- Born: Yorkshire, England
- Era: Medieval philosophy
- Region: Western philosophers
- School: Scholasticism
- Main interests: Epistemology, philosophy of language, ontology

= William Crathorn =

English philosopher

William Crathorn (fl. c. 1330) was an English Dominican philosopher, from Oxford. He was a philosopher who immediately followed in the intellectual tradition of William of Ockham and worked to strengthen his philosophical works. Crathorn created unique theories in the philosophy of language and psychology, as well as in epistemology by focusing on the claims of skeptics. Other areas of Crathorn's philosophy, which have not been extensively studied, show promise is revealing more about his life and his work.

==Life==
Almost nothing is certain about Crathorn's life outside of his position as lecturer at Oxford. Crathorn was born in Yorkshire and served as a Dominican friar, lecturing on a book from Peter the Lombard entitled Sentences. Crathorn is also known to have lectured on the Bible during his time teaching. His date of birth and death are unknown; the year in which he lectured is known only by an eclipse mentioned in his manuscripts which is known to have occurred in July 1330.

==Epistemology==
Crathorn's philosophy focuses mainly upon epistemology and the problem of knowledge. His thoughts on knowledge resemble closely those of Roger Bacon, who held that knowledge of the external world comes from recognition of different "species" of objects. The species which is perceived is both a cause and a likeness in the eye of the perceiver. Crathorn asserts a somewhat Kantian view that we have no direct access to things in the external world and that we immediately perceive only their mental likenesses or representations (their species). Crathorn believed that since concepts can only belong to the category of quality, they must be mental qualities having the same nature as non-mental qualities and they must exist subjectively in the mind, which is to say that they exist in some part of the brain. To illuminate this theory, he offered theories of explaining brain function and how such relates to the philosophy of knowledge.
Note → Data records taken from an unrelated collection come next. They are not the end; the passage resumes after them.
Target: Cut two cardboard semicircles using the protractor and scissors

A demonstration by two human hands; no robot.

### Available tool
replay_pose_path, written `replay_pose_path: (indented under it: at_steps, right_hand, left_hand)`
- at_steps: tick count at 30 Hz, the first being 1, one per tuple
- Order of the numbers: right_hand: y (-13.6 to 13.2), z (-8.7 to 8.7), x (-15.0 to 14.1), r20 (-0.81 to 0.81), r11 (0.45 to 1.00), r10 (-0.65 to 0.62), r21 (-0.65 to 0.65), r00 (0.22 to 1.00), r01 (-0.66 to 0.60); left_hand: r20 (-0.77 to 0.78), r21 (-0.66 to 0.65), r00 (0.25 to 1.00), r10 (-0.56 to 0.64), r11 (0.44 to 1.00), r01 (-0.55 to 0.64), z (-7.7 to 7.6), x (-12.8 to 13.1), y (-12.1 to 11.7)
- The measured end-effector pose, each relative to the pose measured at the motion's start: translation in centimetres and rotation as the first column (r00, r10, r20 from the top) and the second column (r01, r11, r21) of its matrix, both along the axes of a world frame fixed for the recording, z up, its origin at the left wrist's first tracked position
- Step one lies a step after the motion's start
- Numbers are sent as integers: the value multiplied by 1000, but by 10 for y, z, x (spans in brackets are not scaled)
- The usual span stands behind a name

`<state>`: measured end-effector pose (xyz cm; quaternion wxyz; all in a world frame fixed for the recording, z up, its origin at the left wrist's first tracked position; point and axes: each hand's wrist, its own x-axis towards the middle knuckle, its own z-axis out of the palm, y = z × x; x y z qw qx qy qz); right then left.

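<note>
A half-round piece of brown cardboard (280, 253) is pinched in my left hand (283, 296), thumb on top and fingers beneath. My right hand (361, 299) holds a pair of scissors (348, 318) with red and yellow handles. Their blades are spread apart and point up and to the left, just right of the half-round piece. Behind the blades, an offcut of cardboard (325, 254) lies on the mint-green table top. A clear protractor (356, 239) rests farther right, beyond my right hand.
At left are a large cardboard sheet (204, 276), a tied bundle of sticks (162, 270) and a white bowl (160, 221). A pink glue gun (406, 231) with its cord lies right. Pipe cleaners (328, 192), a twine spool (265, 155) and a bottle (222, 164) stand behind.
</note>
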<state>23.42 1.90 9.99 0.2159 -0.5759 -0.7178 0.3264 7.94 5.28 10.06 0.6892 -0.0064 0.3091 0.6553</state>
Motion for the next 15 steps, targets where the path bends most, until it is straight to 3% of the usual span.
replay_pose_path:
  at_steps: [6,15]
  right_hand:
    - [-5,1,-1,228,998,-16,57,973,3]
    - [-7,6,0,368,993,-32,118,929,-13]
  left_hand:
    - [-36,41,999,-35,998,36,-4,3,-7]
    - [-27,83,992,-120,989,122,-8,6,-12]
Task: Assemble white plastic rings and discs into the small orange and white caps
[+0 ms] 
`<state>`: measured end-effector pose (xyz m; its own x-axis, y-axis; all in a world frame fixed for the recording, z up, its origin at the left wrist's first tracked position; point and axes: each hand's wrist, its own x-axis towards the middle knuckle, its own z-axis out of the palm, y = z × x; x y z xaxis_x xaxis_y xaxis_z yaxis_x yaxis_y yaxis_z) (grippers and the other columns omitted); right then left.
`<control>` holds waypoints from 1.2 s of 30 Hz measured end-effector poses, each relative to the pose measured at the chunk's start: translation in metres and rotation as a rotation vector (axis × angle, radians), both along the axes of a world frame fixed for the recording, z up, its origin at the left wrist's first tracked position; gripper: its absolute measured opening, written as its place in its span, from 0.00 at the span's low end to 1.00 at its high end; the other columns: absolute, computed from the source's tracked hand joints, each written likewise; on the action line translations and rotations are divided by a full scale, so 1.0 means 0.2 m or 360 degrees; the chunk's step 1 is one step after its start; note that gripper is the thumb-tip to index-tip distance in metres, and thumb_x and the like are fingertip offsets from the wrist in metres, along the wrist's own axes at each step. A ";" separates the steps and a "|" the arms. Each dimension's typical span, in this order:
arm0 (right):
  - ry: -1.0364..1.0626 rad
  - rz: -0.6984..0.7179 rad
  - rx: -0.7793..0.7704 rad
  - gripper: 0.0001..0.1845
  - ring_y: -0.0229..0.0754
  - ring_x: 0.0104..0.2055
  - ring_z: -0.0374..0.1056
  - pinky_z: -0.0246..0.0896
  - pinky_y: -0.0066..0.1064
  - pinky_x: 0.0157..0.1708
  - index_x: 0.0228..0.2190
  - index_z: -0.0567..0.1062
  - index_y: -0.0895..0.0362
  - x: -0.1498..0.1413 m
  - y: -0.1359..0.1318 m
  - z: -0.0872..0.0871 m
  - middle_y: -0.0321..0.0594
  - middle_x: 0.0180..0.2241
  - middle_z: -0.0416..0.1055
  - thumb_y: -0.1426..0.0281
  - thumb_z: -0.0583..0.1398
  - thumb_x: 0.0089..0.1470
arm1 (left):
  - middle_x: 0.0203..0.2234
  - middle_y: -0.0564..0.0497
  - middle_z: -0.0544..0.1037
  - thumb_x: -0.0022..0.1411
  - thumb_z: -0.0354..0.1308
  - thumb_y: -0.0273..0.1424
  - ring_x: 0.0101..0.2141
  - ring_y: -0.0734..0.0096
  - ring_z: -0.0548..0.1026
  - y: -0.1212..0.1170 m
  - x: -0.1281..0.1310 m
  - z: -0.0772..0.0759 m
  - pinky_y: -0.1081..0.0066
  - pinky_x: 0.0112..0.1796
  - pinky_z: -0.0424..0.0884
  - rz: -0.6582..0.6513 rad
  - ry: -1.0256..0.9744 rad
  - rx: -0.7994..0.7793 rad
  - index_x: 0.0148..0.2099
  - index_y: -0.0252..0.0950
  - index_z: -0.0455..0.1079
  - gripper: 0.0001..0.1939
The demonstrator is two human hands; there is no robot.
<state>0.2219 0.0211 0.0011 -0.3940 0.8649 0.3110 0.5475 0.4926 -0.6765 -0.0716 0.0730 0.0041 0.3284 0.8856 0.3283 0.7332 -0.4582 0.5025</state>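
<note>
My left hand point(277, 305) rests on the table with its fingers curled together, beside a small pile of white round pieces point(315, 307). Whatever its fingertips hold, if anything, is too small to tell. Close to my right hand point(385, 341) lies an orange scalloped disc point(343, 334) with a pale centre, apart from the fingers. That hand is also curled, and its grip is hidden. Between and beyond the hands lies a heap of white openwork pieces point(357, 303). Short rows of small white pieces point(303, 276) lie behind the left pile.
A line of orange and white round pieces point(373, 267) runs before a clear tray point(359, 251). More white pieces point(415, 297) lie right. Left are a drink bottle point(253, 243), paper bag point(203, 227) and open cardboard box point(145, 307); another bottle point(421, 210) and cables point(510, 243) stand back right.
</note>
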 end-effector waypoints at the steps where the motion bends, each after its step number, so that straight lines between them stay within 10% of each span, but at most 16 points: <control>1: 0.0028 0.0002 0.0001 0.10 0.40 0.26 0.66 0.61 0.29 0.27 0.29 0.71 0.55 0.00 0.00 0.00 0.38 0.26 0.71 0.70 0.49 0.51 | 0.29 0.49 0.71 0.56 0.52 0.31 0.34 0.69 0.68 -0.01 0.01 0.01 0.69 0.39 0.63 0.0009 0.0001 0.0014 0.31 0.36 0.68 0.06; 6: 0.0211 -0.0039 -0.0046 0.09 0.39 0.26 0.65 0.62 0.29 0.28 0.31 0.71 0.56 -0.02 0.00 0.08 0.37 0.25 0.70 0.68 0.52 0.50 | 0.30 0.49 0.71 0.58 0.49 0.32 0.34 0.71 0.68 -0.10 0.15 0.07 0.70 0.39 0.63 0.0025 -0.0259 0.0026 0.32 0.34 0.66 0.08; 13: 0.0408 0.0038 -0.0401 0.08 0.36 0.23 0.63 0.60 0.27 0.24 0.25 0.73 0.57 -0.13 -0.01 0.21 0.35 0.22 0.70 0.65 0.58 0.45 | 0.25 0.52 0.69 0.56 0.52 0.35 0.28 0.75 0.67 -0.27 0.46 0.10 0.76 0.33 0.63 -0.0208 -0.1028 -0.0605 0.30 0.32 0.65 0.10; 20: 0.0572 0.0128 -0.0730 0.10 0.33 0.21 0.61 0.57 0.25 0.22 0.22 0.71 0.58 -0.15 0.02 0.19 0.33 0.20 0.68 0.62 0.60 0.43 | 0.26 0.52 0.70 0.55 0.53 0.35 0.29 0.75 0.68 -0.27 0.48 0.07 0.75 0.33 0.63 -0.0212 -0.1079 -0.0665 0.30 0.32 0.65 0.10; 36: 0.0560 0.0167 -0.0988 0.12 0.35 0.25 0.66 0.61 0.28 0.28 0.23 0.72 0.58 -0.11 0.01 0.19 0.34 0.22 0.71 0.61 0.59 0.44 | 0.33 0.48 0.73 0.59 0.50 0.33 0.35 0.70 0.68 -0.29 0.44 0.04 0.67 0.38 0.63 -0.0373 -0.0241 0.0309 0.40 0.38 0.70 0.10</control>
Crathorn affirms that whenever one is contemplating a certain concept, the mind of the person thinking it actually mirrors the concept. He thought that mental concepts cannot resemble substances but only qualities of substances because the species of substance would have to be a substance itself and our minds would turn into a new substance if we thought of it. It also cannot be a pure quantity because in thinking of infinite magnitudes, our minds would become infinite, and the same is true for the other categories besides quality. Crathorn held that one's ability to conceptualize is therefore limited to natural concepts of qualities, which in being conceived become qualities of the soul.

Crathorn also looked into the skeptical challenges which he anticipated in the problem of knowledge. To refute skeptical claims, he turned back to the cogito-argument to prove that we can at least be certain of our own mental activity, for if one were to doubt a proposition such as ‘I am’, it would follow that he exists, since he who does not exist does not doubt.

==Philosophy of language==
Like much philosophical discussion during his time in England, Crathorn considered the linguistic aspects of science. He questioned whether that when we know something scientifically, is that knowledge about external things, propositions, or some other more complex thing. It is believed that Crathorn popularized the notion that neither the external aspect or the proposition is the proper object of science, that the "total significance" of the proposition is most important.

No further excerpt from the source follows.